7. Verweerder heeft voorts gesteld dat de enkele omstandigheid dat in het land van herkomst of bestendig verblijf geen Nederlandse diplomatieke of consulaire vertegenwoordiging gevestigd is, onvoldoende is voor een geslaagd beroep
op de hardheidsclausule. Voorts heeft eiseres niet aangetoond dat zij al hetgeen in haar vermogen ligt heeft gedaan om aan reisdocumenten te komen. Verweerder heeft in dit kader gewezen op het ambtsbericht van de minister van
Buitenlandse Zaken van 23 oktober 1998 waarin staat dat de Somalilandse autoriteiten aan in- en uitreizende Somalilanders Somalilandse reisdocumenten kunnen verschaffen. Nu eiseres afkomstig is uit het in Somaliland gelegen Burao
valt niet in te zien waarom dit in haar geval anders zou zijn.
Bovendien blijkt uit het ambtsbericht van de minister van Buitenlandse Zaken van 16 februari 2000 dat Somalische paspoorten soms worden uitgereikt door Somalische missies in Bonn, Londen, Nairobi, Genève en andere steden. Dat
Somalische reisdocumenten in de EU-lidstaten niet worden erkend doet hieraan niet af. Wat van belang is, is dat deze documenten in de praktijk volstaan als reisdocument en het mogelijk maken terug te keren naar Somalië. De
noodzakelijke identificatie van vreemdelingen bij afgifte van visa kan ook zonder erkend paspoort plaatsvinden. Een mvv zal in het geval van Somalische vreemdelingen dan niet in een Somalisch paspoort worden geplaatst, maar zal
worden aangebracht in een door de Nederlandse overheid verstrekt laissez-passer. De terugkeer naar Nederland zal met behulp hiervan kunnen plaatsvinden.
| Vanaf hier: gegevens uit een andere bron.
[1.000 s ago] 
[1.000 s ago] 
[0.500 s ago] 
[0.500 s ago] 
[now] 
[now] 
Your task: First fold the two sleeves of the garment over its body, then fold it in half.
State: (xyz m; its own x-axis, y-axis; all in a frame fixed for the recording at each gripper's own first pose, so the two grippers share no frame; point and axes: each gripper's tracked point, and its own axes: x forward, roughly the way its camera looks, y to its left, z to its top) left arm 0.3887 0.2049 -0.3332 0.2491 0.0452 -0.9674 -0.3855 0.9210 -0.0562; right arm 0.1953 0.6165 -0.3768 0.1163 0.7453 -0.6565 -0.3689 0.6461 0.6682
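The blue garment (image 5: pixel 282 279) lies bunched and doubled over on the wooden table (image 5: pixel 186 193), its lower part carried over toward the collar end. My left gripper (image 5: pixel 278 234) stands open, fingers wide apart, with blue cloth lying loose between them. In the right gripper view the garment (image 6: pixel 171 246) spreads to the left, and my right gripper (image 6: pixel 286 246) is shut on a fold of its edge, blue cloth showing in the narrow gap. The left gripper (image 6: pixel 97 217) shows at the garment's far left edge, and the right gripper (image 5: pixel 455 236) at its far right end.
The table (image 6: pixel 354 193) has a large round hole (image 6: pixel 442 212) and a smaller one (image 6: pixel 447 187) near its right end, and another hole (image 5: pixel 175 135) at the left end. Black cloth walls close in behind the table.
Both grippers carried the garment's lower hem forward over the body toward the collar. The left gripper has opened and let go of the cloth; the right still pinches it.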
Verweerder heeft ter onderbouwing van zijn standpunt voorts een telefoonnotitie van 2 maart 2001 van het Ministerie van Buitenlandse Zaken overgelegd, waaruit blijkt dat het voor Somaliërs feitelijk mogelijk is om vanuit Somalië
over land de grens met Ethiopië of Kenia te overschrijden.
De stelling van eiseres dat haar toelating tot een buurland niet gewaarborgd is doet, volgens verweerder, aan het voorgaande niet af. Het gaat niet om de vraag of eiseres aldaar zal worden toegelaten, maar om de vraag of zij aldaar
toegang zal krijgen voor het aanvragen en afhalen van een mvv.
Met betrekking tot de stelling van eiseres dat onderzoek in Somalië niet mogelijk is wijst verweerder op de essentie van de wetsbepaling dat de vreemdeling die verblijf in Nederland beoogt, de beslissing op de aanvraag in het
buitenland afwacht en de staat door zijn of haar aanwezigheid niet voor een fait accompli stelt.
Voorts acht verweerder de stelling van eiseres dat zij de reis naar Somalië niet kan bekostigen niet een zeer bijzondere individuele omstandigheid op grond waarvan eiseres vrijstelling van het mvv-vereiste zou moeten worden
verleend. Ook het feit dat eiseres inmiddels moeder is van drie jonge kinderen leidt niet tot deze conclusie. Verweerder heeft hierover opgemerkt dat niet is gebleken dat de kinderen niet tijdelijk door hun vader verzorgd zouden
kunnen worden dan wel hun moeder niet zouden kunnen volgen. Bovendien heeft eiseres er nimmer op mogen vertrouwen dat haar zou worden toegestaan haar gezins- en familieleven hier te lande uit te oefenen. Ten aanzien van de eventuele
tijdsduur die met de mvv procedure gemoeid zou zijn stelt verweerder zich op het standpunt dat hierin geen aanleiding kan worden gezien om van het stellen van het mvv-vereiste af te zien, aangezien eiseres hiertegen immers
rechtsmiddelen ter beschikking staan. Verweerder stelt zich, gelet op het voorgaande, op het standpunt dat de aanvraag van eiseres op grond van artikel 4:5 van de Awb terecht buiten behandeling is gesteld nu eiseres ten tijde van de
indiening van de aanvraag geen geldige mvv heeft overgelegd, terwijl niet is gebleken dat eiseres tot een van de categorieën personen behoort, voor wie vrijstelling van dit vereiste geldt.